- WHAT YOU ARE ASKED TO DO
Copy every line of the data that includes the string "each".

-- -- --

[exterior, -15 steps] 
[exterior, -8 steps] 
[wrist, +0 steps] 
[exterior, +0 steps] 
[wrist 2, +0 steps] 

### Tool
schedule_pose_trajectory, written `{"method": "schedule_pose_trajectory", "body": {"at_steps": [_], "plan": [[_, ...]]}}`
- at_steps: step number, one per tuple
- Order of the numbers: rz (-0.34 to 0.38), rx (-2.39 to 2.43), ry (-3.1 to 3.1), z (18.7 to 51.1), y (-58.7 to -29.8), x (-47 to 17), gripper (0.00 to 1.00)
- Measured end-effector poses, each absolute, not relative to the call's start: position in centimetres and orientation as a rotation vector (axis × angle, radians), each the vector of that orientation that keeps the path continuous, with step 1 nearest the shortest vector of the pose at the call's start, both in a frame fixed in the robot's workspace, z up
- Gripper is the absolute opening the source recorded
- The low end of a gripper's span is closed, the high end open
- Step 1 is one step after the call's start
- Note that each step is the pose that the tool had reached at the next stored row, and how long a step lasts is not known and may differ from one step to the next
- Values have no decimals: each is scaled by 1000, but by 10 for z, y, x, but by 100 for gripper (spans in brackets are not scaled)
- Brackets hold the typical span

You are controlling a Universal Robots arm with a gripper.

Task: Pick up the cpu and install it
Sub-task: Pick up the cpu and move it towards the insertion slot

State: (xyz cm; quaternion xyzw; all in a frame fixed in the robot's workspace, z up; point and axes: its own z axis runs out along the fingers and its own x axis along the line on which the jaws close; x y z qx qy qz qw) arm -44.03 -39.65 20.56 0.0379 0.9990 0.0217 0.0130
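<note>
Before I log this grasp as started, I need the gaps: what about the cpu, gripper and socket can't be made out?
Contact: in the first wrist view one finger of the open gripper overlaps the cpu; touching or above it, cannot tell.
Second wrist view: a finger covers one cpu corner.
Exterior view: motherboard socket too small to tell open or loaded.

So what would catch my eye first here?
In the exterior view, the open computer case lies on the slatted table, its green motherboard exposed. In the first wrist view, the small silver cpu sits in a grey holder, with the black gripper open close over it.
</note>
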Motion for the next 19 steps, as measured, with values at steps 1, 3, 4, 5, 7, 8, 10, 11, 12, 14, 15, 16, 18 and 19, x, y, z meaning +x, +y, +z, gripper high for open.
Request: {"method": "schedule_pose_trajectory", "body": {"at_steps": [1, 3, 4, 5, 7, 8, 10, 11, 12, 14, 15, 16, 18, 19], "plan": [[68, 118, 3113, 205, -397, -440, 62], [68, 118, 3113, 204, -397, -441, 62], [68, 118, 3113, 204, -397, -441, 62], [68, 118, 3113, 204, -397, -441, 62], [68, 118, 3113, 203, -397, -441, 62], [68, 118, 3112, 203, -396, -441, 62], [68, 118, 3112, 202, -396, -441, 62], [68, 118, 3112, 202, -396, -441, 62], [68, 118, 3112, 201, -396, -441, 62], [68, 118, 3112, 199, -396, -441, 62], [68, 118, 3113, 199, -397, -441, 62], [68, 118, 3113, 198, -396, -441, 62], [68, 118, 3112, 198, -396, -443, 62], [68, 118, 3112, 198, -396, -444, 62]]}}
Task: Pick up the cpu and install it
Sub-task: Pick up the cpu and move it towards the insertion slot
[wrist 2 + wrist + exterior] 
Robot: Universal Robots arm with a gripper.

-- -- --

- RESULT OF THIS TASK
- Measured end-effector poses, each absolute, not relative to the call's start: position in centimetres and orientation as a rotation vector (axis × angle, radians), each the vector of that orientation that keeps the path continuous, with step 1 nearest the shortest vector of the pose at the call's start, both in a frame fixed in the robot's workspace, z up
- Note that each step is the pose that the tool had reached at the next stored row, and how long a step lasts is not known and may differ from one step to the next
- Values have no decimals: each is scaled by 1000, but by 10 for z, y, x, but by 100 for gripper (spans in brackets are not scaled)

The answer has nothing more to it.